Instructions for the task - Only one stretch of the listing below is wanted: every line from the first to the line containing "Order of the", set down exactly.

Supplied data -

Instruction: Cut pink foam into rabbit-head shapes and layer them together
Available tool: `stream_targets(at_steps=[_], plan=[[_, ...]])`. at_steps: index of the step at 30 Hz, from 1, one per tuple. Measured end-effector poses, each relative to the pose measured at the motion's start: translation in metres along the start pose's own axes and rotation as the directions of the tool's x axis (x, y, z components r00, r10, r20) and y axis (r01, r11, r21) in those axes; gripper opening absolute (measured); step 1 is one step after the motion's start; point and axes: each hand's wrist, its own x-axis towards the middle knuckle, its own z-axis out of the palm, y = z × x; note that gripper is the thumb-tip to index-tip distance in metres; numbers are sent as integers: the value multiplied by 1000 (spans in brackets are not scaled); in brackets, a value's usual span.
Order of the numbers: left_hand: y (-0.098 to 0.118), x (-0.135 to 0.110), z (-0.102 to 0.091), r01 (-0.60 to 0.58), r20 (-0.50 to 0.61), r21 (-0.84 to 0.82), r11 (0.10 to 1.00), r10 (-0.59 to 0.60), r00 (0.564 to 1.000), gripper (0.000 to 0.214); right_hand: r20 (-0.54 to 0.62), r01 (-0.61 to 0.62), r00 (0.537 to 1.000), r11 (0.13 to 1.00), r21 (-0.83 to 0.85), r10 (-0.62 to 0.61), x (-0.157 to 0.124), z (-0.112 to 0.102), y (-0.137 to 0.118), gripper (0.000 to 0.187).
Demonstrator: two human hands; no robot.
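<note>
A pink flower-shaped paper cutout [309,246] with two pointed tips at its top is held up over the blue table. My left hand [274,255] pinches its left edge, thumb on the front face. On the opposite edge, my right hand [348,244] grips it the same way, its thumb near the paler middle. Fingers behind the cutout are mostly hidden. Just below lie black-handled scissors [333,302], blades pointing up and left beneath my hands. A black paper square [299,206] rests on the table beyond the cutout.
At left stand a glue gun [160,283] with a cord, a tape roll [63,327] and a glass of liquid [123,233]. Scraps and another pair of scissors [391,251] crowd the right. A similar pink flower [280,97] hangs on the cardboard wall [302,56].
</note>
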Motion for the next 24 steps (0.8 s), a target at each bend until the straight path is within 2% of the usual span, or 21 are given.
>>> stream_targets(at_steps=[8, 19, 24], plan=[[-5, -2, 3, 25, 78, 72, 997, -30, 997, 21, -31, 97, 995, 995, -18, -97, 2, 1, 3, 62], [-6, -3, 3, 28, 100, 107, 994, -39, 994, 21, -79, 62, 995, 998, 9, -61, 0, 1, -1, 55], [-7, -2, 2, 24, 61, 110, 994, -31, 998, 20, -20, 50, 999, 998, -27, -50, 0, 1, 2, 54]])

Response to this task -
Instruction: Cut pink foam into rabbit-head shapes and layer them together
Available tool: `stream_targets(at_steps=[_], plan=[[_, ...]])`. at_steps: index of the step at 30 Hz, from 1, one per tuple. Measured end-effector poses, each relative to the pose measured at the motion's start: translation in metres along the start pose's own axes and rotation as the directions of the tool's x axis (x, y, z components r00, r10, r20) and y axis (r01, r11, r21) in those axes; gripper opening absolute (measured); step 1 is one step after the motion's start; point and axes: each hand's wrist, its own x-axis towards the middle knuckle, its own z-axis out of the palm, y = z × x; note that gripper is the thumb-tip to index-tip distance in metres; numbers are sent as integers: the value multiplied by 1000 (spans in brackets are not scaled); in brackets, a value's usual span.
Order of the numbers: left_hand: y (-0.098 to 0.118), x (-0.135 to 0.110), z (-0.102 to 0.091), r01 (-0.60 to 0.58), r20 (-0.50 to 0.61), r21 (-0.84 to 0.82), r11 (0.10 to 1.00), r10 (-0.59 to 0.60), r00 (0.564 to 1.000), gripper (0.000 to 0.214); right_hand: r20 (-0.54 to 0.62), r01 (-0.61 to 0.62), r00 (0.537 to 1.000), r11 (0.13 to 1.00), r21 (-0.83 to 0.85), r10 (-0.62 to 0.61), x (-0.157 to 0.124), z (-0.112 to 0.102), y (-0.137 to 0.118), gripper (0.000 to 0.187).

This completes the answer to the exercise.